What is required: Only the pictures should be dropped; every line of the data must come back exactly as written.

Exercise data:
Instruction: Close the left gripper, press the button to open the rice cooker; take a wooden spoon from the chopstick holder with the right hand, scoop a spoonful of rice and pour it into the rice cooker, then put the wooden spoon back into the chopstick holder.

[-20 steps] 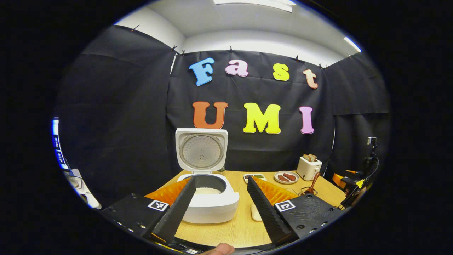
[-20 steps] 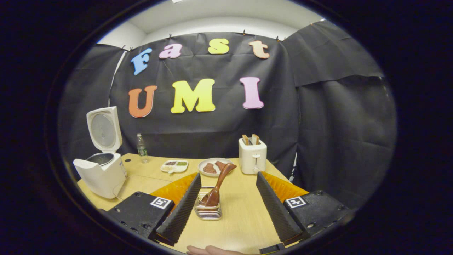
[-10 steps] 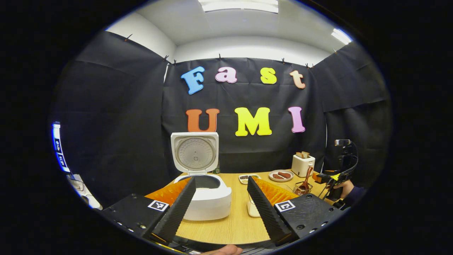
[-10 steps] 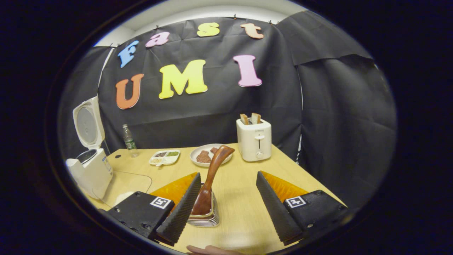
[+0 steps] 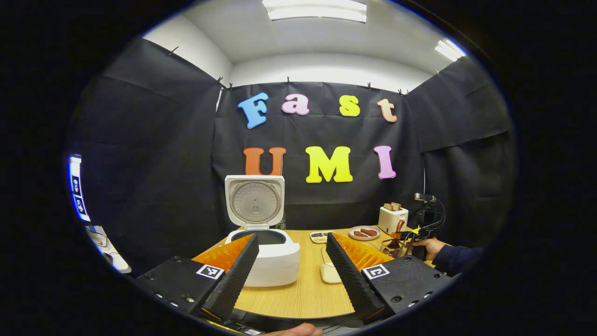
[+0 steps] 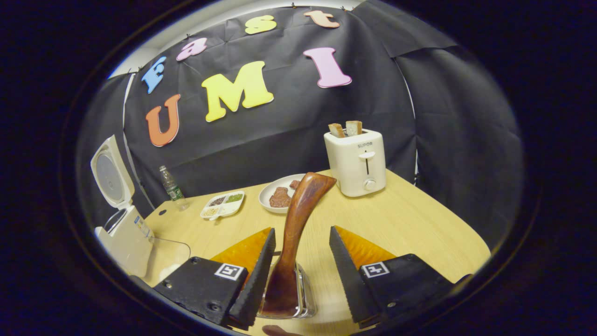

Answer box:
Instruction: Close the left gripper, press the button to open the rice cooker; take a wooden spoon from the chopstick holder with the right hand, scoop a spoonful of rice and pour it into the rice cooker, then put the wooden spoon back into the chopstick holder.

[-20 steps] 
[-20 steps] 
[-10 steps] 
[-10 steps] 
[+0 steps] 
[+0 steps] 

This output is complete, so the exercise is closed.